**WORK REQUEST:** Would you return all of this data exactly, leaving nothing out?

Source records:
-.-.-
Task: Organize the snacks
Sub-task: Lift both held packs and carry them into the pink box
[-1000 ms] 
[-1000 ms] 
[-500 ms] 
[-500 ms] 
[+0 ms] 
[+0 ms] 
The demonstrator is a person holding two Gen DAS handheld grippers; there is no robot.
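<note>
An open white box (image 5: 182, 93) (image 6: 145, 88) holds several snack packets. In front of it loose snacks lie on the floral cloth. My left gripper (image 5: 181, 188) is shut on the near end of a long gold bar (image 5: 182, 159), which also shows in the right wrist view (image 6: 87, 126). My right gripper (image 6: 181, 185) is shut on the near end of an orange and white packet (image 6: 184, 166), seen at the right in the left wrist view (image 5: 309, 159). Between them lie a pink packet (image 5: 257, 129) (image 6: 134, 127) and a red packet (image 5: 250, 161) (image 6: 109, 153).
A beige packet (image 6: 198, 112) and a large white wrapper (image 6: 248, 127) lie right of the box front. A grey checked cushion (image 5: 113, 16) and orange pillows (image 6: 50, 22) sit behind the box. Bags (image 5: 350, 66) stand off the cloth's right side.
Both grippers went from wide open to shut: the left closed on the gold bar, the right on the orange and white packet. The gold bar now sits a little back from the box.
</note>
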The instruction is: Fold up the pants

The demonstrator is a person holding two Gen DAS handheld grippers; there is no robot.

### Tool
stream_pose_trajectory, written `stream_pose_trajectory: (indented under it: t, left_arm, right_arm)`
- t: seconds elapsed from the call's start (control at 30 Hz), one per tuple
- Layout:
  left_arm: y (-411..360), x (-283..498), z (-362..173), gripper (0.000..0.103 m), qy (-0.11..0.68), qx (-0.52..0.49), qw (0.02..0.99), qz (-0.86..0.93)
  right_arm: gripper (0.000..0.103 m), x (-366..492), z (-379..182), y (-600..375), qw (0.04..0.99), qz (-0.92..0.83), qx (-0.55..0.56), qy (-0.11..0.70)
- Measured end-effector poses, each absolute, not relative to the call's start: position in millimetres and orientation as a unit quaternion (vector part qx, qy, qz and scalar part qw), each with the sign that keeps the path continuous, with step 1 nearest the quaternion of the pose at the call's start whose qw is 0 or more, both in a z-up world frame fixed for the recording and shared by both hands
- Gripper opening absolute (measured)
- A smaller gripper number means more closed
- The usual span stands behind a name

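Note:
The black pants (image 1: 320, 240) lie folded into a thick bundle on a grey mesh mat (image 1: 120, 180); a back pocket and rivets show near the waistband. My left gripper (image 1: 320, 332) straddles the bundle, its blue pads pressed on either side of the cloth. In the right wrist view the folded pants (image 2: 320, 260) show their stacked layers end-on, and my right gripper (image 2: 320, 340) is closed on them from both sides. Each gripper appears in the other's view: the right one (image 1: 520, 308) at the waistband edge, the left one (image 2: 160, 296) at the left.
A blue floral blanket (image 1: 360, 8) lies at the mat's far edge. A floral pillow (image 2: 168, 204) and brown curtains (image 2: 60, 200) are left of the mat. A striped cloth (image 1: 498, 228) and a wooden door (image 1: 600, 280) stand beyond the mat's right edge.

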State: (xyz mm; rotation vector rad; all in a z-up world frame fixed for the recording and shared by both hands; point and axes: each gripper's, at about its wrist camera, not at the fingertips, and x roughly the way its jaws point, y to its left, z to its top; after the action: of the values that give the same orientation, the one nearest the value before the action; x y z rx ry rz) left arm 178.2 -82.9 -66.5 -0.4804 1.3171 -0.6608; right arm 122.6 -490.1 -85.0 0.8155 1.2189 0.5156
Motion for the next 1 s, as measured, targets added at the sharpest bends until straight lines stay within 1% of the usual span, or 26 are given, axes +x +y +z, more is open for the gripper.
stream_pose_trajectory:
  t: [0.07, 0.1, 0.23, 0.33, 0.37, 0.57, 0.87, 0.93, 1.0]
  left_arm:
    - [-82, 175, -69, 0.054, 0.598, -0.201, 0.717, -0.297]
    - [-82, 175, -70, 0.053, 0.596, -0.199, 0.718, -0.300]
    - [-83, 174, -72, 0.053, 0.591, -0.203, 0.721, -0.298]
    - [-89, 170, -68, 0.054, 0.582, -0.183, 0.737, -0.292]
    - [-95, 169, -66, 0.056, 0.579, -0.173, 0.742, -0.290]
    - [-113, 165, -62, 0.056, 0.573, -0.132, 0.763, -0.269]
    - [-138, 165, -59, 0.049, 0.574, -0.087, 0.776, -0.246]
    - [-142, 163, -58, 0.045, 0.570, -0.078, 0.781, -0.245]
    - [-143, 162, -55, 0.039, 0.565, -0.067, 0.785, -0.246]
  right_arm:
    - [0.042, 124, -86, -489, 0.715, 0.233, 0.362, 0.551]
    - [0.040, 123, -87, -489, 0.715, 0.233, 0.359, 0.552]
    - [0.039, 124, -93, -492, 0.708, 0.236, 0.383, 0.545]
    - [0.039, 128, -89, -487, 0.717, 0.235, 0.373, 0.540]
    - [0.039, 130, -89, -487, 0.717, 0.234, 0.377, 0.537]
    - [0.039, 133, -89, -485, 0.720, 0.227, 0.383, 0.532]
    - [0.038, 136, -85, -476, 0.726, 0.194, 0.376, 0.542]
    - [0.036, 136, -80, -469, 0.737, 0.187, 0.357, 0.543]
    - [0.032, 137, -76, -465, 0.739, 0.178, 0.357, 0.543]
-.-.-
**FINAL ANSWER:**
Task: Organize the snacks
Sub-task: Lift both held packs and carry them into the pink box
[-1000 ms] 
[-1000 ms] 
[-500 ms] 
[-500 ms] 
[+0 ms] 
[+0 ms] 
The demonstrator is a person holding two Gen DAS handheld grippers; there is no robot.
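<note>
An open white box (image 5: 182, 93) (image 6: 145, 88) holds several snack packets. In front of it loose snacks lie on the floral cloth. My left gripper (image 5: 181, 188) is shut on the near end of a long gold bar (image 5: 182, 159), which also shows in the right wrist view (image 6: 87, 126). My right gripper (image 6: 181, 185) is shut on the near end of an orange and white packet (image 6: 184, 166), seen at the right in the left wrist view (image 5: 309, 159). Between them lie a pink packet (image 5: 257, 129) (image 6: 134, 127) and a red packet (image 5: 250, 161) (image 6: 109, 153).
A beige packet (image 6: 198, 112) and a large white wrapper (image 6: 248, 127) lie right of the box front. A grey checked cushion (image 5: 113, 16) and orange pillows (image 6: 50, 22) sit behind the box. Bags (image 5: 350, 66) stand off the cloth's right side.
Both grippers went from wide open to shut: the left closed on the gold bar, the right on the orange and white packet. The gold bar now sits a little back from the box.
</note>
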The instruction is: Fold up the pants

The demonstrator is a person holding two Gen DAS handheld grippers; there is no robot.

### Tool
stream_pose_trajectory, written `stream_pose_trajectory: (indented under it: t, left_arm, right_arm)`
- t: seconds elapsed from the call's start (control at 30 Hz), one per tuple
- Layout:
  left_arm: y (-411..360), x (-283..498), z (-362..173), gripper (0.000..0.103 m), qy (-0.11..0.68), qx (-0.52..0.49), qw (0.02..0.99), qz (-0.86..0.93)
  right_arm: gripper (0.000..0.103 m), x (-366..492), z (-379..182), y (-600..375), qw (0.04..0.99), qz (-0.92..0.83), qx (-0.55..0.56), qy (-0.11..0.70)
- Measured end-effector poses, each absolute, not relative to the call's start: position in millimetres and orientation as a unit quaternion (vector part qx, qy, qz and scalar part qw), each with the sign that keeps the path continuous, with step 1 nearest the quaternion of the pose at the call's start whose qw is 0 or more, both in a z-up world frame fixed for the recording and shared by both hands
- Gripper opening absolute (measured)
- A smaller gripper number means more closed
- The usual span stands behind a name

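Note:
The black pants (image 1: 320, 240) lie folded into a thick bundle on a grey mesh mat (image 1: 120, 180); a back pocket and rivets show near the waistband. My left gripper (image 1: 320, 332) straddles the bundle, its blue pads pressed on either side of the cloth. In the right wrist view the folded pants (image 2: 320, 260) show their stacked layers end-on, and my right gripper (image 2: 320, 340) is closed on them from both sides. Each gripper appears in the other's view: the right one (image 1: 520, 308) at the waistband edge, the left one (image 2: 160, 296) at the left.
A blue floral blanket (image 1: 360, 8) lies at the mat's far edge. A floral pillow (image 2: 168, 204) and brown curtains (image 2: 60, 200) are left of the mat. A striped cloth (image 1: 498, 228) and a wooden door (image 1: 600, 280) stand beyond the mat's right edge.
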
State: (xyz mm; rotation vector rad; all in a z-up world frame fixed for the recording and shared by both hands; point and axes: each gripper's, at about its wrist camera, not at the fingertips, and x roughly the way its jaws point, y to its left, z to its top; after the action: of the values that give the same orientation, the one nearest the value before the action; x y z rx ry rz) left arm 178.2 -82.9 -66.5 -0.4804 1.3171 -0.6608; right arm 122.6 -490.1 -85.0 0.8155 1.2189 0.5156
Motion for the next 1 s, as measured, targets added at the sharpest bends until straight lines stay within 1% of the usual span, or 26 are given, axes +x +y +z, more is open for the gripper.
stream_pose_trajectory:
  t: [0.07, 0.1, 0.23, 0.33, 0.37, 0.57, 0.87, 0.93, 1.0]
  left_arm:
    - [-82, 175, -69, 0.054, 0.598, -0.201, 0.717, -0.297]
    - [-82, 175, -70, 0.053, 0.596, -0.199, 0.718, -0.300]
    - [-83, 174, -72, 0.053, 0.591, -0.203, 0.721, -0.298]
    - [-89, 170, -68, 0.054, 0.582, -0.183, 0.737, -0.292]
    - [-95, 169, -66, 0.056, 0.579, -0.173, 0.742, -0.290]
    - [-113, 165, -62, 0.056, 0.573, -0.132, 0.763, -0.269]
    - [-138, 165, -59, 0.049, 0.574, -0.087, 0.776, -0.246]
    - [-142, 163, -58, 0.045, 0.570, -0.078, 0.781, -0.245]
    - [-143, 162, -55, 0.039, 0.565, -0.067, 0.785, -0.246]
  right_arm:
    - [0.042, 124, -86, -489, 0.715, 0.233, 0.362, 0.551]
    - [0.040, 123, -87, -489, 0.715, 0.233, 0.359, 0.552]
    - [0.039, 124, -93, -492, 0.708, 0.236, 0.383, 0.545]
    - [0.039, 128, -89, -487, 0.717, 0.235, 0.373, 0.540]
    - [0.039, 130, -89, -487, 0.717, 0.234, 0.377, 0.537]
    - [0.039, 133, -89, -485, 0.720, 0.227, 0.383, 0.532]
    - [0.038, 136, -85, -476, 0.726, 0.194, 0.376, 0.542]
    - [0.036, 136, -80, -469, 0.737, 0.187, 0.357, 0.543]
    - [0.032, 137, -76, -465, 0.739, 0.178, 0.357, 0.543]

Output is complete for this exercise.